New School Alumni Curates Evening Celebrating Jamaican and American Jazz Culture

The New School Bachelor's Program alumni and renowned Caribbean cultural historian Herbie Miller, who is also the director/curator designate of Jamaica's National Music Museum curated a once-in-a-lifetime evening celebrating the interconnection between Jamaican and American jazz culture, "In Search of Lost Riddim: Jamaican Jazz Fusion," on Thursday, February 26.

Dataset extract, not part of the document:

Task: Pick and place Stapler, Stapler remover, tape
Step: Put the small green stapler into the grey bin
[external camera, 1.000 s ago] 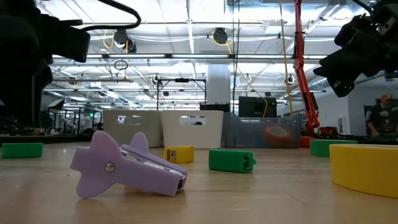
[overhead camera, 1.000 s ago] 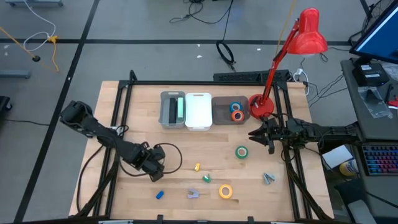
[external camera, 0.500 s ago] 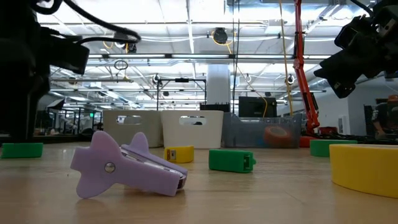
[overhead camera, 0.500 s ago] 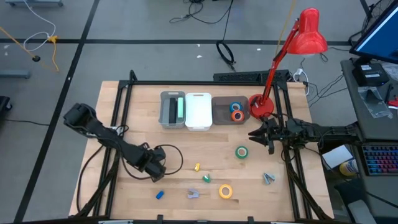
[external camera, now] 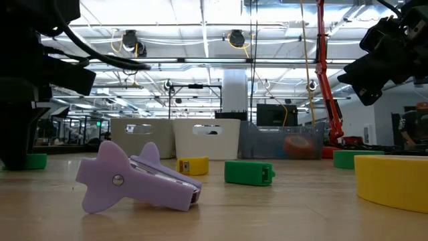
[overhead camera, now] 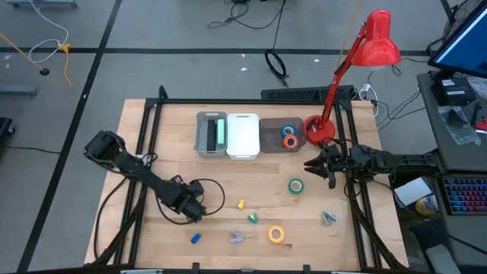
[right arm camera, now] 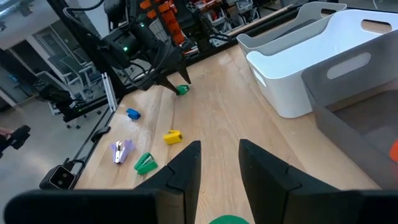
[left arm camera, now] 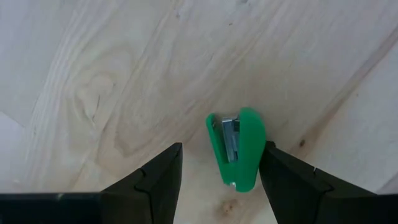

Several generations of internationally renowned Jamaican musicians come together for this landmark event that celebrates the many influences of world music on jazz. The spectacular evening featured guitarist Ernest Ranglin, acclaimed for helping to give birth to ska and for his magnificent ability to blend jazz and reggae. Joining Ranglin are Douglas Ewart, the multi-instrumentalist and visual artist, whose superb playing weaves together jazz with contemporary classical music and Caribbean folkloric music; saxophonist Cedric "Im" Brooks, whose artful jazz combines such musical forms as calypso, funk, rhumba, junkunoo, ska, and disco; and trumpeter Cecil "Sonny" Bradshaw, a former president of the Jamaican Federation of Musicians and a pioneer in popularizing ska and other Jamaican indigenous music. The evening also featured Orville Hammond (piano), Wayne Batchelor (string bass), Desmond Jones (drums), and Larry McDonald (conga).
The event was presented through the Columbia / Harlem Jazz Project, Harlem Stage's Harlem Stride series, and the Harlem Stage Partners Program and took place at Harlem Stage at Aaron Davis Hall, W. 135th St and Convent Ave.